- **What you are asked to do**
Would you reproduce, word for word, only the lines running from the top of the data through the line containing "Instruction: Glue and", and none of the pictures?

- **Provided records**

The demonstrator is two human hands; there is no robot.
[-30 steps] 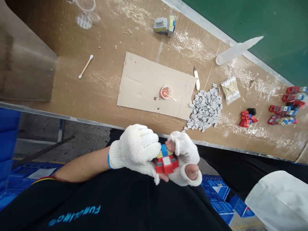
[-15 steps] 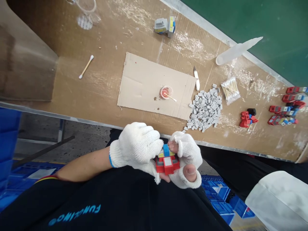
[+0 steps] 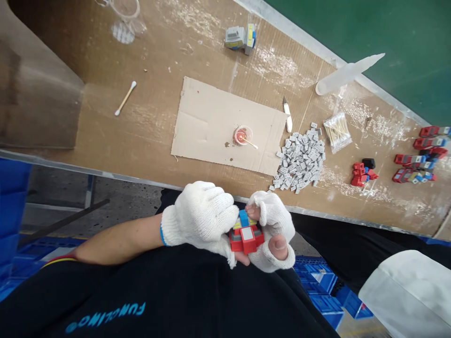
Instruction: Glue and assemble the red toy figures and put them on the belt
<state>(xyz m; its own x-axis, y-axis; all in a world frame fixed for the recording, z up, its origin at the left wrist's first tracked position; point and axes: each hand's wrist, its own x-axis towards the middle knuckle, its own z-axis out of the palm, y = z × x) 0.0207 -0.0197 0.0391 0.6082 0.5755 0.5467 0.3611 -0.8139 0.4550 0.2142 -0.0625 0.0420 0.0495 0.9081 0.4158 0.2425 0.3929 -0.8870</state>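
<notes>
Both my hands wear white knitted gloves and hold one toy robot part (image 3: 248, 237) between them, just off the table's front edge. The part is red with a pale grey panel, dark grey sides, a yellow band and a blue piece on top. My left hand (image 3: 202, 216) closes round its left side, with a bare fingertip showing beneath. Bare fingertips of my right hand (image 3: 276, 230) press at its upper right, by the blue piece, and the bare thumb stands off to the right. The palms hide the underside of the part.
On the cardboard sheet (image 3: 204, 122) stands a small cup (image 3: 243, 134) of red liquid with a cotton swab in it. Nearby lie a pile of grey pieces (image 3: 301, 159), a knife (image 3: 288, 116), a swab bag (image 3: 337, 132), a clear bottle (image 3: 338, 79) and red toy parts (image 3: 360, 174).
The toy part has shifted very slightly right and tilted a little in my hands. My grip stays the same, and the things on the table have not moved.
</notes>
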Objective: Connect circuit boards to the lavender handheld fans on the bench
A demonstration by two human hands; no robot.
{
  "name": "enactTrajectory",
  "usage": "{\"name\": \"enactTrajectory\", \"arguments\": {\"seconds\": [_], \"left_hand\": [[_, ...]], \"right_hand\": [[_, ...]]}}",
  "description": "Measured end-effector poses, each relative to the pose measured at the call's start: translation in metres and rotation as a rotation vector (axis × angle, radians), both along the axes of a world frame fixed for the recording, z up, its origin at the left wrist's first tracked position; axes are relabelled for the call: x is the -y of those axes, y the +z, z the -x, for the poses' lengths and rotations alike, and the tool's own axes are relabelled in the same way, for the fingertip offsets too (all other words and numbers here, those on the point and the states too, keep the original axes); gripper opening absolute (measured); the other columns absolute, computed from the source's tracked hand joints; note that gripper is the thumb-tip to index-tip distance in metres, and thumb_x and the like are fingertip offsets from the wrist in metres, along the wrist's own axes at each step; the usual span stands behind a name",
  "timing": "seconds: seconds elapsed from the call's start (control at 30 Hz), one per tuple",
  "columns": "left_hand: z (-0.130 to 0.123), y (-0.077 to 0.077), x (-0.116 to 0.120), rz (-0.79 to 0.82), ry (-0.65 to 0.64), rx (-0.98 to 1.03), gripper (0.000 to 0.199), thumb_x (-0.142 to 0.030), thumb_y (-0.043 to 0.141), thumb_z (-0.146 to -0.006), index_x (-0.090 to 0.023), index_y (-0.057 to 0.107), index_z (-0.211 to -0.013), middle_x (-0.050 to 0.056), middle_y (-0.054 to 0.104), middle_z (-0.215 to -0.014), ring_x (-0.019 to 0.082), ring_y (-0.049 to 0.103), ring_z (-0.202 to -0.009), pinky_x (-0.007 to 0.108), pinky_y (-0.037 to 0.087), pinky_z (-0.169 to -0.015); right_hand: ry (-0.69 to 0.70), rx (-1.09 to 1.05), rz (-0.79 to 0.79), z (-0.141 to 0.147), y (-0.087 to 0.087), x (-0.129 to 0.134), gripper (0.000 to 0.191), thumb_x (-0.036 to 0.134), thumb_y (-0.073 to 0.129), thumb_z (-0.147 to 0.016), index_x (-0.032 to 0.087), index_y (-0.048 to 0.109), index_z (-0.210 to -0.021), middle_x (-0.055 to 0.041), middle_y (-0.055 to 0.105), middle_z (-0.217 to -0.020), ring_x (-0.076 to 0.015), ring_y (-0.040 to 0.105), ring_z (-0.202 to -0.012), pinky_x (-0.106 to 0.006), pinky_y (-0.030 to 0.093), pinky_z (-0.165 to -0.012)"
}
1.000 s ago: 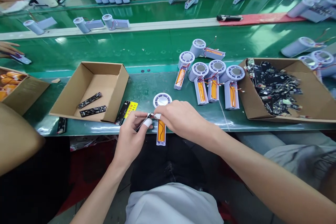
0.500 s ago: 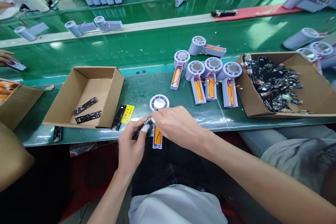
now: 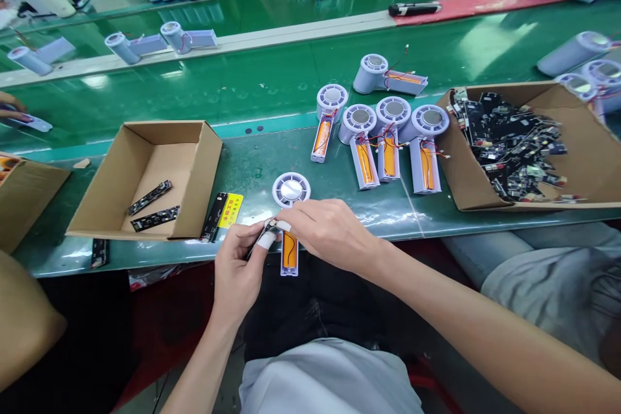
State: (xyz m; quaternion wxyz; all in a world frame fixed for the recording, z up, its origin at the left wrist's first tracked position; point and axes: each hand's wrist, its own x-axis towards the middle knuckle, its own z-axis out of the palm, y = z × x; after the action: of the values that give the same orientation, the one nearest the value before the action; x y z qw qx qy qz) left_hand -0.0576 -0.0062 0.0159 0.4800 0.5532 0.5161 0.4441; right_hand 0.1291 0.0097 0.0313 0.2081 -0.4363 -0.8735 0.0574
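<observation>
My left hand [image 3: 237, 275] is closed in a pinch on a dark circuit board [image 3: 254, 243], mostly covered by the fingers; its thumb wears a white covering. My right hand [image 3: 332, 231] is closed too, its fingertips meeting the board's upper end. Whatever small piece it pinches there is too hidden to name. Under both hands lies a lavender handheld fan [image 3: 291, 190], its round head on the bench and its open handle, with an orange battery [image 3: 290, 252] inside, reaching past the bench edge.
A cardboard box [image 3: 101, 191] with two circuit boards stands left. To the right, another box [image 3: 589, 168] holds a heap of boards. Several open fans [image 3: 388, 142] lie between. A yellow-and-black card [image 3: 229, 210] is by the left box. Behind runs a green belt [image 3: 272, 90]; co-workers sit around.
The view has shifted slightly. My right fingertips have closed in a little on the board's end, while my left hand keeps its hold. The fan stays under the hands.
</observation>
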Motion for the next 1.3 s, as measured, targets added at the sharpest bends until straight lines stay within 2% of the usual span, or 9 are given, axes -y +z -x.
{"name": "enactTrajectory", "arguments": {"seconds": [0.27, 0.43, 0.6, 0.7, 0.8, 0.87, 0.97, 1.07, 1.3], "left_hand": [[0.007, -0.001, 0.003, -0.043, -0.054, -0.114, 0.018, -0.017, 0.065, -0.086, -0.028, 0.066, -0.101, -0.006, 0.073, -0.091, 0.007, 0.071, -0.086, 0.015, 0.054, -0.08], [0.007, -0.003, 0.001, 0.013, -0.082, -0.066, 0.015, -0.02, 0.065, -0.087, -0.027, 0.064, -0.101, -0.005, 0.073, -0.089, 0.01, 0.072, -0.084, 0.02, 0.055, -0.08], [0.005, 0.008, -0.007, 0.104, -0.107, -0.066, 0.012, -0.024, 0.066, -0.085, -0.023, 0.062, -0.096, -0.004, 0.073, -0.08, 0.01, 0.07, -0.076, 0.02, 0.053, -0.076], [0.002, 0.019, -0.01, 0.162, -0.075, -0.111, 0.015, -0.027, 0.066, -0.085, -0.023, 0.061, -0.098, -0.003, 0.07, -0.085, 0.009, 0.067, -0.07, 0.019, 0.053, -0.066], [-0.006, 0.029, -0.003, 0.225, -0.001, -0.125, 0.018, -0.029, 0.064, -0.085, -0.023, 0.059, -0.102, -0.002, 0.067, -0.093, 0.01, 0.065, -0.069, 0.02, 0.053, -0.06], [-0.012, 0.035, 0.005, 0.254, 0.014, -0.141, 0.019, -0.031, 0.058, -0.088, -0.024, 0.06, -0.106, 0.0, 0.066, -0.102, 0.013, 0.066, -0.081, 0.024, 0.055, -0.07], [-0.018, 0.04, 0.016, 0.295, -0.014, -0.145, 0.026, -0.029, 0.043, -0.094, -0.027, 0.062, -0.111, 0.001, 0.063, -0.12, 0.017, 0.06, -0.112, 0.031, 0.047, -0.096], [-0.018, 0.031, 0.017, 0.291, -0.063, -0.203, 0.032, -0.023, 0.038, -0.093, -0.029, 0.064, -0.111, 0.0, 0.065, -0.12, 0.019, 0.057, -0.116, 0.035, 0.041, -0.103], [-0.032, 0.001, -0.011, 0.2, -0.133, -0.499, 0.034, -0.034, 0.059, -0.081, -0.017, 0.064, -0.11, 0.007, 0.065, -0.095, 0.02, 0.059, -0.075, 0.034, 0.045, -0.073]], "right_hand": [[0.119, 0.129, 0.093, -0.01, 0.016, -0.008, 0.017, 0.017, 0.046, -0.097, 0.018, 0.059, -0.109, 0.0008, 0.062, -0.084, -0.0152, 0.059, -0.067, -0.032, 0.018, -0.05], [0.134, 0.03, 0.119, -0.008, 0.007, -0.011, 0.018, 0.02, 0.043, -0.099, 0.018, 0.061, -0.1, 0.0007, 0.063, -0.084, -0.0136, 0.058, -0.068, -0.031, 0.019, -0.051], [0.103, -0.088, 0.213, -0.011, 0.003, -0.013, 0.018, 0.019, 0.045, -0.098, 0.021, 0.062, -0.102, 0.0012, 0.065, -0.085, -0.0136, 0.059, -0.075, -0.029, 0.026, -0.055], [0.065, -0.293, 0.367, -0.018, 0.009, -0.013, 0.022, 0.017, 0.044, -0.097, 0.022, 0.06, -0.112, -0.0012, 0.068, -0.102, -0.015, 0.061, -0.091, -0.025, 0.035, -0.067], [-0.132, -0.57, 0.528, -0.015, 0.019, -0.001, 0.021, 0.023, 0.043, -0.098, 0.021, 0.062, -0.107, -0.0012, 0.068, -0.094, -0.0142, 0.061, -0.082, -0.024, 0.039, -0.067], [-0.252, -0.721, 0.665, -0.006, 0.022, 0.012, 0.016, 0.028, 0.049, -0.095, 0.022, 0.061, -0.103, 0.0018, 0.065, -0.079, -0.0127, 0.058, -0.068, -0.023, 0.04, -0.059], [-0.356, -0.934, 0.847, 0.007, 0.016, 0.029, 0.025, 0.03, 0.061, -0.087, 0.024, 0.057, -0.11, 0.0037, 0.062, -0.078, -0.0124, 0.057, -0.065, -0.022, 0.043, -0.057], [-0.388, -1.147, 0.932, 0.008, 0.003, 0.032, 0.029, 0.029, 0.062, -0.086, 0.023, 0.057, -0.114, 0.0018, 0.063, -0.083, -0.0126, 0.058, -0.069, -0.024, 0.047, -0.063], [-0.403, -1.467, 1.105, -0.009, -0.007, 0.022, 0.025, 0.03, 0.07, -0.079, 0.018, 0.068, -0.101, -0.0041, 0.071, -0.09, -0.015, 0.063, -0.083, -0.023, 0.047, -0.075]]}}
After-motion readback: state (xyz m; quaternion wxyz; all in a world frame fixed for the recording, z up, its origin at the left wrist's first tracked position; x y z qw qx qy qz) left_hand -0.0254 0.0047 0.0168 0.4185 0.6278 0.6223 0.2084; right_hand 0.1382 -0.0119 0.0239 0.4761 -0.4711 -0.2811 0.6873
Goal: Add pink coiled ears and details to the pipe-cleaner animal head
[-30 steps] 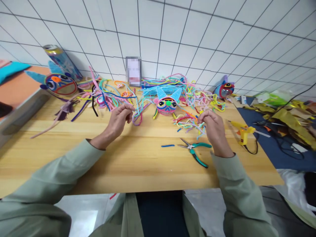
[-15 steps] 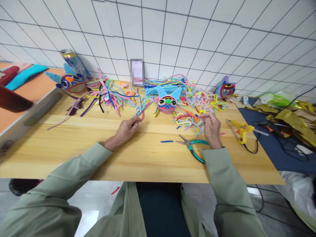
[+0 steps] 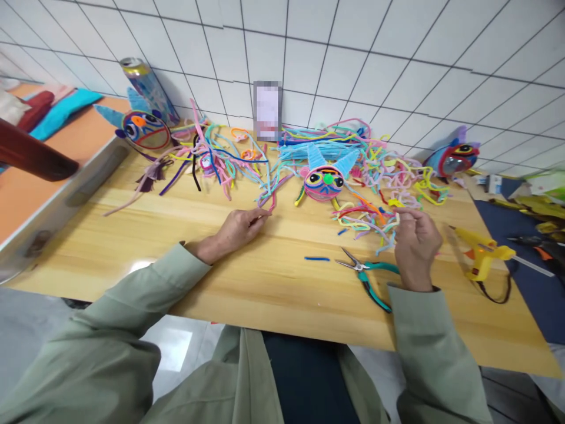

- **Written response**
The demonstrator is two human hands; there is no robot.
[-30 steps] 
[-15 steps] 
[+0 steps] 
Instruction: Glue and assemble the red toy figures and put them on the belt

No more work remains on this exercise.